Another series of howling rounds screamed past the hull, and one struck with a deafening crack. In response, the safety windows exploded in a rain of small pellets, and the air pressure inside the leviathan disappeared.

They were falling, unguided, uncontrolled. Jack had a hunch and he had to act quickly or it’d all be over. He tugged the climbing hook out from his harness, latched it to the U-shaped restraint, and slammed the seat’s emergency release. The metal bar jerked up and away from him, but before he could fly loose in the spinning cabin, he tensed and pushed himself hard toward the cockpit door.

He flew through the air while the cabin twisted around him, only to crash into his target a thump. His bones rattled and his body ached from head to toe, but he grappled at the guidebars and managed to grab hold. With a tap at his harness, the hook released and he retrieved the spring loaded arrestor cable, then latched up at his new position.

His gloved hands fumbled at the door handle then pried it open with a twist, revealing the shattered cockpit beyond. He clambered through and found precisely what he feared: a destroyed windshield and two dead pilots strapped into the seats.

The next few moments were a blur of motion. He released the pilot’s belt, pulled the limp body free and climbed in to replace him. It took him a second to focus, to blot out the spinning Earth and make sense of the instrument panel in front of him. Jack was rated a Class C leviathan pilot, and this was hardly second nature to him, but he wanted to live. He would focus and he would remember.

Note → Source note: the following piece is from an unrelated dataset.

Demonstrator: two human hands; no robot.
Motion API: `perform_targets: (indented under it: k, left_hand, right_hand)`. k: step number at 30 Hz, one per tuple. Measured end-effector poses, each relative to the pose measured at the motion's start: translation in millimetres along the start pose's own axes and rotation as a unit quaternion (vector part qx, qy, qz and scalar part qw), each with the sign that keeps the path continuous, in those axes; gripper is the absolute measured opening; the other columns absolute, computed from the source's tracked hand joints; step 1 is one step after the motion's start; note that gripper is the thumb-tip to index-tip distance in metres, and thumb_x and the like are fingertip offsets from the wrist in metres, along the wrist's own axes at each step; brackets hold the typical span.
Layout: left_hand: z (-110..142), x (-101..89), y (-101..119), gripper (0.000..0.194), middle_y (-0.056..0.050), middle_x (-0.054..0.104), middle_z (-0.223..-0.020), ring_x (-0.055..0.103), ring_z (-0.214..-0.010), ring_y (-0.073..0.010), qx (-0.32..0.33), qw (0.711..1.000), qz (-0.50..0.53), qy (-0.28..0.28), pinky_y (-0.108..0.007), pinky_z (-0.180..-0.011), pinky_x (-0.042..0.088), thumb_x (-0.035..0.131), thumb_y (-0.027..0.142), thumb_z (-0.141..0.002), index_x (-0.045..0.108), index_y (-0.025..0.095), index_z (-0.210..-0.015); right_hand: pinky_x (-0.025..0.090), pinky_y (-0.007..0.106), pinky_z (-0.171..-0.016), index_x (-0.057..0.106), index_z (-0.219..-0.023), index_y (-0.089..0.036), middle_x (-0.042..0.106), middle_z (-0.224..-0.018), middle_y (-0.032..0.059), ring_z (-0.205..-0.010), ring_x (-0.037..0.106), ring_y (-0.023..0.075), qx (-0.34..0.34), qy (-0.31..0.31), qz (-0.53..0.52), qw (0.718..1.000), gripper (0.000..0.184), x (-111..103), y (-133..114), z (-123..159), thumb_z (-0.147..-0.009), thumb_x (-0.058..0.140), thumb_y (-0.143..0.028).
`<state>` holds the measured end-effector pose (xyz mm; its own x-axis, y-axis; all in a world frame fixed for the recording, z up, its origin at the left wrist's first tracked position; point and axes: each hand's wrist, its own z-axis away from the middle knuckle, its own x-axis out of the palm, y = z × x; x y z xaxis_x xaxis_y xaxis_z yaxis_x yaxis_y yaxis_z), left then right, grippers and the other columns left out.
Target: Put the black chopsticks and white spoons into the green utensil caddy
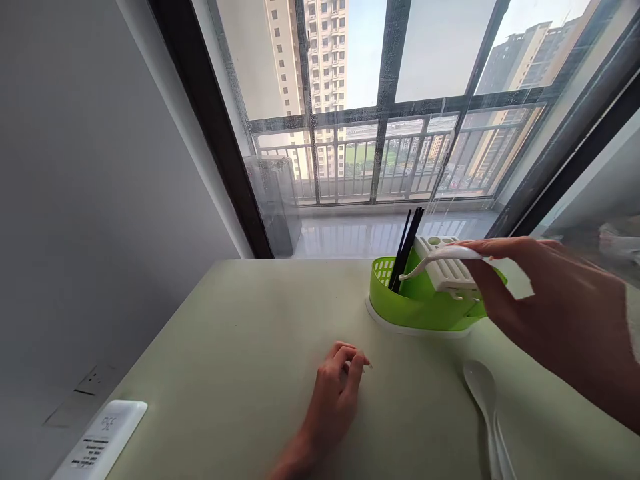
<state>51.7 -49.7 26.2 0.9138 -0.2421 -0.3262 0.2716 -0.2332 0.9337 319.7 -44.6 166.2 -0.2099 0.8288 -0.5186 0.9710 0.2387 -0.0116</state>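
Observation:
My right hand (545, 300) is raised over the right side of a green cutlery holder (410, 303) and pinches a white spoon (440, 257) by its handle, held level above the holder's white slotted insert (447, 270). Black chopsticks (407, 247) stand in the holder's left compartment. My left hand (337, 387) rests on the pale green table (240, 353) in front of the holder, fingers curled in, with nothing visible in them. More white spoons (487, 407) lie on the table below my right hand.
A white remote control (100, 443) lies at the table's near left edge. A grey wall runs along the left. Behind the table is a large window with a balcony railing; a wrapped grey unit (273, 200) stands outside.

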Motion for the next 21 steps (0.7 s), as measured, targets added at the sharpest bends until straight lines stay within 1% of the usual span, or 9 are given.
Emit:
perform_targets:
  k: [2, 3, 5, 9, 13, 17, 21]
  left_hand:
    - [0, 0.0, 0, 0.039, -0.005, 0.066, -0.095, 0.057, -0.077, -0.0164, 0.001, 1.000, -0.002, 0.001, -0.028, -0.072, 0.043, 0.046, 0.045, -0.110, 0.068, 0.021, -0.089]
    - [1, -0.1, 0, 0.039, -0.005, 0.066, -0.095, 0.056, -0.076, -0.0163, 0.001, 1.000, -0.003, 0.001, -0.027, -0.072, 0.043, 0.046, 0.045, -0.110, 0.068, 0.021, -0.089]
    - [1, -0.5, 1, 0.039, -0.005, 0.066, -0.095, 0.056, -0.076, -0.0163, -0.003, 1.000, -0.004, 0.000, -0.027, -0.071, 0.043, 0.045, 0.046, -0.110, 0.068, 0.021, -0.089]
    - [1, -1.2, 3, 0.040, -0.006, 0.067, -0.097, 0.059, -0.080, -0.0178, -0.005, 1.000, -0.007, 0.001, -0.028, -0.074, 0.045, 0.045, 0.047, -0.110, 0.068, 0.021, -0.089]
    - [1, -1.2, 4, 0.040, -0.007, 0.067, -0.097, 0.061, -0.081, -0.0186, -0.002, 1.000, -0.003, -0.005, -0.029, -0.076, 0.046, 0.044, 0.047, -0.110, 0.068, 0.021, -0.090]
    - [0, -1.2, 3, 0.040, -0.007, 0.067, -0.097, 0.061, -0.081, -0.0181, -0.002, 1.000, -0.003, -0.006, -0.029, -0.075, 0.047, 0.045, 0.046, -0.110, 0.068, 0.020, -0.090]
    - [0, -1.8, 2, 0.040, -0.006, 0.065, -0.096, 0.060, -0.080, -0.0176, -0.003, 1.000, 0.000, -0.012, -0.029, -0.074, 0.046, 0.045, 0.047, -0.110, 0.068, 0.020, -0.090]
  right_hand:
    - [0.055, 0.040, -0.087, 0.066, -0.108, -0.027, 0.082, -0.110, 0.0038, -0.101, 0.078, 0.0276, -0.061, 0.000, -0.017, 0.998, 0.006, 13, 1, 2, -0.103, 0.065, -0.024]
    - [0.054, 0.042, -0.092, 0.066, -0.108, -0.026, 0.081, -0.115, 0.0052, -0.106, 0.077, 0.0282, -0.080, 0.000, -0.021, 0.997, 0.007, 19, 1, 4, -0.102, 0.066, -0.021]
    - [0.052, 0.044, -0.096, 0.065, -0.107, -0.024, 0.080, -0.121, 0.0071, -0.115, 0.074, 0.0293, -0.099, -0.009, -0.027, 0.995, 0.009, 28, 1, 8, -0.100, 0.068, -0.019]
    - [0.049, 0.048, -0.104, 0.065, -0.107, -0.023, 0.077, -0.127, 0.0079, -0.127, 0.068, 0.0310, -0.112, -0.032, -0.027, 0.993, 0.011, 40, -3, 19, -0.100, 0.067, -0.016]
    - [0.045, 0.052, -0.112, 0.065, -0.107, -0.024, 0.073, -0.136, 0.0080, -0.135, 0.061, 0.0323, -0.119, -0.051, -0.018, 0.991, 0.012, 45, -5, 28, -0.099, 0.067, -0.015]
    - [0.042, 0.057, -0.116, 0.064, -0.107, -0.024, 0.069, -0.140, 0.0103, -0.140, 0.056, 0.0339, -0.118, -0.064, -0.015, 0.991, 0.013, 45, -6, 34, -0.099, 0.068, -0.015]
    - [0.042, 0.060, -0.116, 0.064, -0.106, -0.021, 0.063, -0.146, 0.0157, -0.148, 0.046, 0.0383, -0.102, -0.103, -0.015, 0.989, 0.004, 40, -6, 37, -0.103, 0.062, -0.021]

He closed his eyes, imagined the diagrams and tried to hear his flight instructor’s commands. Reaching out, unsure if he was grabbing the right lever, he pushed one all the way forward and the leviathan’s air-baffles extended. They increased drag at the top of the craft and righted it as it fell.

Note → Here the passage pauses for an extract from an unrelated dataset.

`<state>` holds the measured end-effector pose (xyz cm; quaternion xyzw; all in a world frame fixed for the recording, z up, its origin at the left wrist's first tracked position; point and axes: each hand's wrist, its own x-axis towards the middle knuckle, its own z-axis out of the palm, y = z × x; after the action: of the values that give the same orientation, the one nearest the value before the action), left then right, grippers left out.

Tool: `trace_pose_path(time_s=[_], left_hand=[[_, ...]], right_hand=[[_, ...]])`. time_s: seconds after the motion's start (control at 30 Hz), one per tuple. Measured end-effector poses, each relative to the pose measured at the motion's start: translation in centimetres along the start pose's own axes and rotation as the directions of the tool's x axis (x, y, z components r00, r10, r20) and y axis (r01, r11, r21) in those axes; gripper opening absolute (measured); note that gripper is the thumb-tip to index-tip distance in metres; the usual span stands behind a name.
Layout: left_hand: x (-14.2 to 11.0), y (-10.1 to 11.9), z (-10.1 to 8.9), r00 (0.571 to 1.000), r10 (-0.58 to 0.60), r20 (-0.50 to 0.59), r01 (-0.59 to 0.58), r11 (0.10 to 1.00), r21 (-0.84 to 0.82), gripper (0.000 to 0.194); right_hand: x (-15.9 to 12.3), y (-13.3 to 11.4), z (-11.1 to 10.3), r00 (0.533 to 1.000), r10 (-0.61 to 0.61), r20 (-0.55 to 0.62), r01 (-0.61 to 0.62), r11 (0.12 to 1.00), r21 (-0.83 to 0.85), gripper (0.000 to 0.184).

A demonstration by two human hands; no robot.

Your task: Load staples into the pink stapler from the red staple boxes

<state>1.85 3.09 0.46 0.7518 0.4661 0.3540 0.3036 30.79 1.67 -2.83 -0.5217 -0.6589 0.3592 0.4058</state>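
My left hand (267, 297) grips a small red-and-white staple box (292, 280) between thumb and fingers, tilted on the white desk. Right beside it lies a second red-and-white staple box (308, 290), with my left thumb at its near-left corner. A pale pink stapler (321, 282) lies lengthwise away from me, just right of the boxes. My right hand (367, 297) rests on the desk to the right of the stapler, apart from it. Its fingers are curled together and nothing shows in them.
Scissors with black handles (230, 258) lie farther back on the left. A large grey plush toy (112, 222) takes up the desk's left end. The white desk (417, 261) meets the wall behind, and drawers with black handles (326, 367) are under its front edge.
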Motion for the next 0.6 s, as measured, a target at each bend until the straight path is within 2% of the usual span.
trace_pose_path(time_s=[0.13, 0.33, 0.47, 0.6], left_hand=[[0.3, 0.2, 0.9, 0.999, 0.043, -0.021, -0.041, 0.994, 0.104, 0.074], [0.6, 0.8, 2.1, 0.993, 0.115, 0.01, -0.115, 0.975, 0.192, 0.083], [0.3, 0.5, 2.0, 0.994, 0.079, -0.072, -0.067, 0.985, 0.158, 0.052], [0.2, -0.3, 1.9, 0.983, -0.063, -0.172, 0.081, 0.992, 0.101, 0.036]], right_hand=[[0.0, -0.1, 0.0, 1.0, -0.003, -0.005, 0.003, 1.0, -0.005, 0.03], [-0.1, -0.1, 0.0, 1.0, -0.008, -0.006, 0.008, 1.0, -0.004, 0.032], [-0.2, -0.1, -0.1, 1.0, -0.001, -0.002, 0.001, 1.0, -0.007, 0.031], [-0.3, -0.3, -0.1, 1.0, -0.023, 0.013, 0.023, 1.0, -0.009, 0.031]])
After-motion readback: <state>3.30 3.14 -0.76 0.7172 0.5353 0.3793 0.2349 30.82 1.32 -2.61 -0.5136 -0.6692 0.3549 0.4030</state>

The helicopter wasn’t tumbling anymore, but the altimeter was still spinning like a buzzsaw blade, and the air speed had too many digits for Jack’s taste. The speed was dropping, but not fast enough. , The rotors would shear off if he tried to extend them, destroying any chance of a controlled landing. He needed to drop a lot of weight and fast.

He flipped the cargo panel open and punched the door release, then looked back over his shoulder and watched the ramp lurch down. At half-way open, he activated the cargo ejectors and watched the two heavy pallets tumble out into the sky, where their parachutes popped and gently lowered them to the Earth.

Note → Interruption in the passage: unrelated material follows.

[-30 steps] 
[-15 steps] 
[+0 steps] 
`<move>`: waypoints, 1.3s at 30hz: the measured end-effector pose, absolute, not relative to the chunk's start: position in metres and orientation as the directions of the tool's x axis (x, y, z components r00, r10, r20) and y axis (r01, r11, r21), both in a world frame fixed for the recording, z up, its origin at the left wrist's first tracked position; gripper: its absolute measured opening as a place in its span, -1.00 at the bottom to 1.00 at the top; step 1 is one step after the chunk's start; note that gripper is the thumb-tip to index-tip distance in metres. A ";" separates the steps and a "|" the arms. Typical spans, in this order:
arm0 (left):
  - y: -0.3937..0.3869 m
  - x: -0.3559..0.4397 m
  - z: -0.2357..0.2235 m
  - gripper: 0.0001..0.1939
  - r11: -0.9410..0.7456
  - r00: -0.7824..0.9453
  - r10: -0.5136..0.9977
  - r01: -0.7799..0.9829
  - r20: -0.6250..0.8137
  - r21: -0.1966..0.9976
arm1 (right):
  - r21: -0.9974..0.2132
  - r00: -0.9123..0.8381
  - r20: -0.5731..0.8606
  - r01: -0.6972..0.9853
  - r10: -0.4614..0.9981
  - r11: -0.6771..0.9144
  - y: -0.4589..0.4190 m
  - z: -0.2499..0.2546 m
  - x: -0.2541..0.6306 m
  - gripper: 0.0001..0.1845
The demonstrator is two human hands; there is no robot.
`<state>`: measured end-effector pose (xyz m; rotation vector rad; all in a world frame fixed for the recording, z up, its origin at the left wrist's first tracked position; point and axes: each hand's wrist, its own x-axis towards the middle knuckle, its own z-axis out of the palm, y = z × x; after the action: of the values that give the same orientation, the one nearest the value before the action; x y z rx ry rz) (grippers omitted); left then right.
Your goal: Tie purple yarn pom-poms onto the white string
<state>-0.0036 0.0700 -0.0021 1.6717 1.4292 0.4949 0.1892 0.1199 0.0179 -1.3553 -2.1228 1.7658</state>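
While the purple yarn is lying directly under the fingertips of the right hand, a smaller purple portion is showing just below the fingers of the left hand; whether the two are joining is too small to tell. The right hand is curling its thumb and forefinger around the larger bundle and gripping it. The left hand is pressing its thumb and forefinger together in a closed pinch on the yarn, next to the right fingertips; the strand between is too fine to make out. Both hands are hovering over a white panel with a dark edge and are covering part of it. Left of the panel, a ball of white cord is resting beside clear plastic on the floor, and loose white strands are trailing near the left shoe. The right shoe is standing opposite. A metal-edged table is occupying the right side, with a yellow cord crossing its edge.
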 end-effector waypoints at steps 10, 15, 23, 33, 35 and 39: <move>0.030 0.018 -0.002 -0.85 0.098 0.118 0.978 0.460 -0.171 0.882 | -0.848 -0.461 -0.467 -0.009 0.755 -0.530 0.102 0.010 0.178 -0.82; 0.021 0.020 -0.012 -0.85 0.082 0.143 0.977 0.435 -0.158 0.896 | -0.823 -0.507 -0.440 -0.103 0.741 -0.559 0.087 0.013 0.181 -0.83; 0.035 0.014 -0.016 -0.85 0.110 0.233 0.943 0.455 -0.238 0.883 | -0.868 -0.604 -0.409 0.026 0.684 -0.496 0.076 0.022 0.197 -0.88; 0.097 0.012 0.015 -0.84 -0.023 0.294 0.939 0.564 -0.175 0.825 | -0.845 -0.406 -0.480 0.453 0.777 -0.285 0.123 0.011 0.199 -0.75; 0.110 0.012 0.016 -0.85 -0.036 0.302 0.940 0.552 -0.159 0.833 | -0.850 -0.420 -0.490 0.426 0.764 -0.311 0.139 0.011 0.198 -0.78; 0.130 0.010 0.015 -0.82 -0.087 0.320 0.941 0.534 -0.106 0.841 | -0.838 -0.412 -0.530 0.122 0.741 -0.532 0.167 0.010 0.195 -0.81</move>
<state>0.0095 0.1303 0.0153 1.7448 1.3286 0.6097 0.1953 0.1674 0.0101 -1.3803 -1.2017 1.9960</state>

“At least they’ll make it,” he mumbled into his mask.

With the pallets gone, the Leviathan’s descent slowed down to something reasonable, and Jack breathed a sigh of relief. He leaned forward and slapped the EXTEND button, but nothing happened. He slapped it again without response. A blinking light higher up the console caught his eye, and it didn’t take an expert to realize what “JAM” meant. It meant he was screwed.

Why would it be jammed? He burned through options. The cover could be damaged, or the rotor destroyed completely. There was no hope in either line of thought. No possibility of recovery, so he abandoned them. Power cables could’ve been severed, but that would have a warning light. He was missing something. Then he remembered: the rotors wouldn’t extend without the engines running.

Jack moved the throttle and listened for an engine response, but it was impossible to hear anything over the thousand kilometer-per-hour winds whipping through the craft. There should be a STALL light somewhere, but he couldn’t remember where, and there was no time to look for it.

With the furious Earth rushing up at him, the only thing Jack could think of was the auto-rotate procedure, and it would have to do. His hands flew across the controls, flipping switches that disengaged the transmission and overrode safety protocols. Paying no mind to the hundreds of lights blinking across the console, he once again reached forward and mashed the EXTEND button. The blades unfolded and began to spin.

The leviathan wouldn’t travel far without power, but the rotating blades would make an effective parachute, and even offer minimal steering. The only thing left to do was bring his bird down to the ground.